I am working on a problem involving asymptotic relations. Suppose $f$ and $g$ are two real functions with $g$ positively defined. Assume the usual asymptotic notations in number theory: we say $f(x)=O(g(x))$ if $|f(x)|\leq Cg(x)$ for some postive constant $C$, and $f(x)\asymp g(x)$ if $f(x)=O(g(x))$ and $g(x)=O(f(x))$. Does $$f(x)=g(x)\left(1+O\left(\frac{1}{x}\right)\right)$$ where $x>1$ imply $f(x)\asymp g(x)$?

The problem I am working on requires this implication. It is clear that $f(x)=O(g(x))$ (almost trivial, as $O(\cdot)$ provides an upper-bound). However, I cannot prove the other direction. Does this hold in general, or perhaps need other conditions?

Answer 1

Yes, this holds.

More precisely, read $f(x) = g(x)(1 + O(1/x))$ as $f(x) - g(x) = O(g(x)/x)$; in other words, there is some $C>0$ such that for all sufficiently large $x$, $|f(x) - g(x)| \le C g(x)/x$. Note that this implies that for all sufficiently large $x$, $g(x)>0$.

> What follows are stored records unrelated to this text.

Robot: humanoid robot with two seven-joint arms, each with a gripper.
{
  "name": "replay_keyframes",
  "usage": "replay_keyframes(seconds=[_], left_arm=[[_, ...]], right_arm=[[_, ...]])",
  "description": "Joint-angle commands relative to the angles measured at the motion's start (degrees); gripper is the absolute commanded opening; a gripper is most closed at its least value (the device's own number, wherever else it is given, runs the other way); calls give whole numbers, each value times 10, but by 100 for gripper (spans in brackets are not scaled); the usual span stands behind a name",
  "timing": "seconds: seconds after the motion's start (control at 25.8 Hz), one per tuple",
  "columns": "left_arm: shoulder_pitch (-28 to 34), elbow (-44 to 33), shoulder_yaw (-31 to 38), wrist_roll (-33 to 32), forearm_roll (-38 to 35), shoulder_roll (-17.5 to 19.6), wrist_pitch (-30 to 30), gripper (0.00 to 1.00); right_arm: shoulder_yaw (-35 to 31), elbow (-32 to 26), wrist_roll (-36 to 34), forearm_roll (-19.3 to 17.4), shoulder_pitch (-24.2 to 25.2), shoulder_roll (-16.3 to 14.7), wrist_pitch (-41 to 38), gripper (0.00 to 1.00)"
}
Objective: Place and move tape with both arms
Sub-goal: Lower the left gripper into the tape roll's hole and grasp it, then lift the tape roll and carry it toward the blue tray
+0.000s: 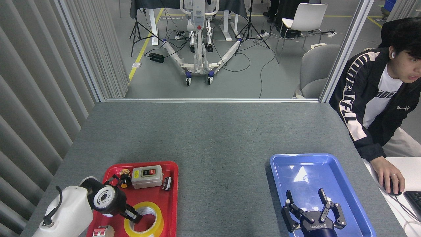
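Note:
The tape [158,219] is a yellow ring with a white core, lying flat at the near end of the red tray [173,197]. My left gripper [135,215] comes in from the lower left. Its dark fingers [131,213] rest at the ring's left rim and reach into the hole. The fingers are small and dark, so their spacing is unclear. My right gripper [306,197] hovers over the near end of the blue tray [275,164]. It stands open with nothing between its fingers.
The red tray also holds a grey switch box [147,176], a black and orange button [124,181], a small black part [167,183] and a red-white piece [100,232]. A person sits at the right with a hand [389,176] on a mouse at a white desk.

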Motion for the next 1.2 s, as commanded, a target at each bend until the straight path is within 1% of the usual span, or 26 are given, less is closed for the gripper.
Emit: replay_keyframes(seconds=[0.0,0.15,0.27,0.35,0.46,0.58,0.66,0.7,0.81,0.89,0.97,1.05,1.08,1.16], left_arm=[[-1,-3,1,-24,1,-5,-5,0],[-3,-6,18,-24,10,-17,-7,0],[7,-45,77,-21,23,-19,-17,0],[9,-64,122,-21,68,-19,-36,0],[16,-63,177,-17,150,-28,-100,0],[16,-56,204,-10,212,-61,-173,0],[19,-44,209,-10,253,-71,-231,0],[22,-34,209,-11,262,-79,-231,0],[41,0,214,-13,263,-147,-231,0],[49,11,226,-13,264,-183,-231,0],[47,52,235,-11,270,-214,-231,0],[40,116,251,-10,279,-238,-231,0],[36,147,260,-10,286,-247,-231,0],[34,175,263,-10,308,-252,-231,0]], right_arm=[[1,0,0,0,0,0,-1,99],[0,0,0,0,1,0,-1,99],[1,0,0,0,0,0,0,99],[1,0,0,0,0,0,0,99],[1,0,0,1,0,0,0,99],[0,0,0,8,0,0,-1,99],[0,-1,0,8,-1,0,-4,99],[0,-3,0,8,-1,0,-6,99],[1,-5,-5,7,0,-3,-27,99],[0,-11,-7,6,3,-6,-72,100],[-3,-13,-13,-1,10,-16,-143,99],[-27,-15,-39,-17,22,-33,-251,100],[-37,-20,-47,-24,33,-40,-318,100],[-60,-29,-48,-28,55,-42,-424,100]])
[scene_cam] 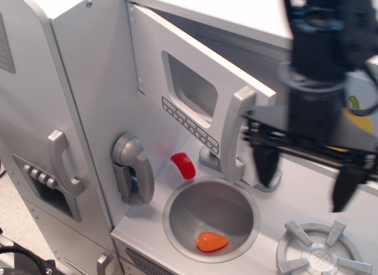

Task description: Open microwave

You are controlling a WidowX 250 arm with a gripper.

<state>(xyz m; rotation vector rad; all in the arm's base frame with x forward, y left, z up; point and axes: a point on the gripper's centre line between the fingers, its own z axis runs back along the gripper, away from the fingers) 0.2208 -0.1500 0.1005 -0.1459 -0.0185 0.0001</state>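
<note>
The grey microwave door (189,91) stands swung partly open toward me, hinged on its left. It has a clear rounded window (190,86), a row of small buttons (189,125) and a long vertical silver handle (231,133) at its free edge. My black gripper (306,175) hangs to the right of the handle, blurred by motion. Its two fingers (266,165) are spread wide and hold nothing. It is apart from the door.
A round sink (211,219) holds an orange toy (211,242). A red knob (184,165) sits behind the sink. A toy phone (133,168) hangs on the wall. The fridge door with handle (62,162) is at left. A burner (322,251) is at the front right. A yellow pepper (357,118) shows behind my arm.
</note>
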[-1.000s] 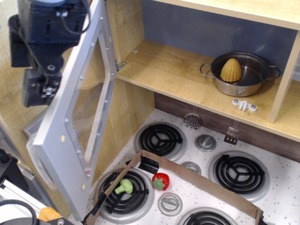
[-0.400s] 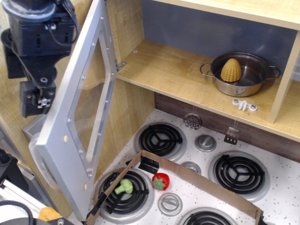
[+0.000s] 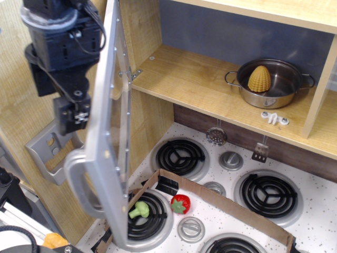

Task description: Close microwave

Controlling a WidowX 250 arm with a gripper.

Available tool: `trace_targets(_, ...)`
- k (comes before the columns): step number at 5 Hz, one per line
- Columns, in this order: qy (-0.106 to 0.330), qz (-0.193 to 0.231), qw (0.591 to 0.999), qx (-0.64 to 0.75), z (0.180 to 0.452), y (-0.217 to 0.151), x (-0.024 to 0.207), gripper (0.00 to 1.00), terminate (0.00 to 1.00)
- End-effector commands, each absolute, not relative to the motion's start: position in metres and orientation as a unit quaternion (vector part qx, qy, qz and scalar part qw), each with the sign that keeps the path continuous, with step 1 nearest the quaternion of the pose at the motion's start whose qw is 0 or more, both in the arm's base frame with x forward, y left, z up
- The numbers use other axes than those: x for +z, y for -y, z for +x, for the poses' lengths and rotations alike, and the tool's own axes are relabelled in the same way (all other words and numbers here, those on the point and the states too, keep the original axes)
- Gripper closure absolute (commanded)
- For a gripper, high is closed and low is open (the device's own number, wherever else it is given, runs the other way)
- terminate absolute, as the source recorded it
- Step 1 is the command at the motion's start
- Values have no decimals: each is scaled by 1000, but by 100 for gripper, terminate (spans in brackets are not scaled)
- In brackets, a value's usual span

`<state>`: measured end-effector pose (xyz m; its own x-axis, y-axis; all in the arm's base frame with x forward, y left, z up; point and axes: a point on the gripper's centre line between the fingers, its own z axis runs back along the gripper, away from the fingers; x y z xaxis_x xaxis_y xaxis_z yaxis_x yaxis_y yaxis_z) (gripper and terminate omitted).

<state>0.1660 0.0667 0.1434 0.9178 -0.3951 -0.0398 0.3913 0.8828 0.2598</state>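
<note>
The microwave is a light-wood cavity (image 3: 195,79) with a wide grey door (image 3: 110,132) hinged at its left edge. The door has a clear window and stands about half open, nearly edge-on to the camera. Its curved grey handle (image 3: 79,182) sticks out at the lower left. My black gripper (image 3: 72,116) hangs at the upper left, on the outer side of the door and close against it. Its fingertips point down, and I cannot see whether they are apart. The clock display and buttons are out of view.
A steel pot (image 3: 274,87) with a yellow corn cob (image 3: 259,79) stands inside the cavity. Below lie stove burners (image 3: 181,157), a cardboard wall (image 3: 221,203), a strawberry (image 3: 180,204) and a green broccoli (image 3: 139,210). A small grey holder (image 3: 50,153) is on the left wall.
The door has swung from wide open toward the cavity, now nearly edge-on. My gripper has moved right and slightly down, staying against the door's outer face.
</note>
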Motion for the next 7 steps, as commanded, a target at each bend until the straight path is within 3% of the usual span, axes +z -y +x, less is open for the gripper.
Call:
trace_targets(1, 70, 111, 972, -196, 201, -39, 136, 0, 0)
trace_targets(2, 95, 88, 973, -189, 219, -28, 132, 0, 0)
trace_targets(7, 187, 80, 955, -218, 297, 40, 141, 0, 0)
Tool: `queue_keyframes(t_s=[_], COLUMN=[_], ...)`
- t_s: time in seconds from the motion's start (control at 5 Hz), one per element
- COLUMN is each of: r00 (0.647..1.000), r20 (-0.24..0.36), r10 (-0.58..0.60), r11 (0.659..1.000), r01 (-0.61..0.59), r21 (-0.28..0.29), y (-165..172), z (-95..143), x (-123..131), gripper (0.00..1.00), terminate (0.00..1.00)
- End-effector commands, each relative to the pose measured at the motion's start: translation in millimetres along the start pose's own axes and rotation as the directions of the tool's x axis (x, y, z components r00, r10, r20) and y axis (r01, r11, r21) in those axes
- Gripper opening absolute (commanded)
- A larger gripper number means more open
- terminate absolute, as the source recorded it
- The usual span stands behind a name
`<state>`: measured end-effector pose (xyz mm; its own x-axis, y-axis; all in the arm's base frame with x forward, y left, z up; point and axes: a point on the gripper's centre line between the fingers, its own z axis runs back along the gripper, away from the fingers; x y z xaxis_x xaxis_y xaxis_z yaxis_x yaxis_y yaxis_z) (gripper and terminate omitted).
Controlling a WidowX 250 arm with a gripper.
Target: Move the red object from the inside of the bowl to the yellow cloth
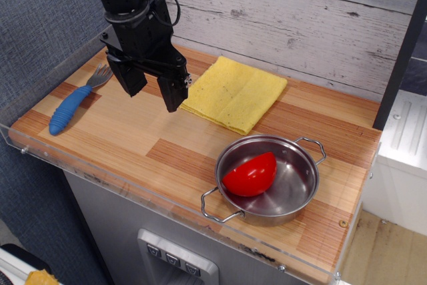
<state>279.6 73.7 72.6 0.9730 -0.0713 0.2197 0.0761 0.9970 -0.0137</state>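
The glossy red object (251, 173) lies inside the steel bowl (301, 185), against its left wall, at the front right of the wooden table. The yellow cloth (235, 93) lies flat at the back middle. My black gripper (152, 91) hangs open and empty above the table just left of the cloth, well away from the bowl to the back left.
A fork with a blue handle (72, 106) lies at the table's left end. A clear acrylic lip (100, 177) runs along the front edge. A grey plank wall (293, 18) stands behind; a dark post (400, 58) rises at the right.
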Motion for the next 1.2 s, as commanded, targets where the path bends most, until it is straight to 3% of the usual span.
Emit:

A consequence of this inequality is that $$ g(x) - f(x) \le C g(x)/x \iff g(x) \left(1 - \frac Cx\right) \le f(x). $$ If we choose $x$ to be both sufficiently large (for all the preceding inequalities) and also larger than $2C$, then $\frac{C}{x} < \frac{C}{2C}$, so $1 - \frac Cx > 1 - \frac {C}{2C}$, so $g(x)(1 - \frac Cx) > g(x)(1 - \frac C{2C})$, so $$ g(x) \left(1 - \frac C{2C}\right) \le g(x) \left(1 - \frac Cx\right) \le f(x). $$ Therefore $\frac12 g(x) \le f(x)$, or $g(x) \le 2 f(x)$, and we conclude that $g(x) = O(f(x))$.

Answer 2

The proposition is true.

$f(x)=g(x)\left(1+O\left(\frac{1}{x}\right)\right) \implies \frac{f(x)}{g(x)} -1 = O\left(\frac{1}{x}\right) \implies \left\lvert \frac{f(x)}{g(x)} -1 \right\rvert \leq \frac{M_1}{x}\quad \forall\ x\geq x_0.$

$\implies \frac{f(x)}{g(x)} \to 1, \implies \exists\ x_1\in\mathbb{R}:\ f(x) \leq 2 g(x)\ $ for all $x\geq x_1,\quad$ and $\exists\ x_2\in\mathbb{R}:\ g(x) \leq 2 f(x)$ for all $x\geq x_2.$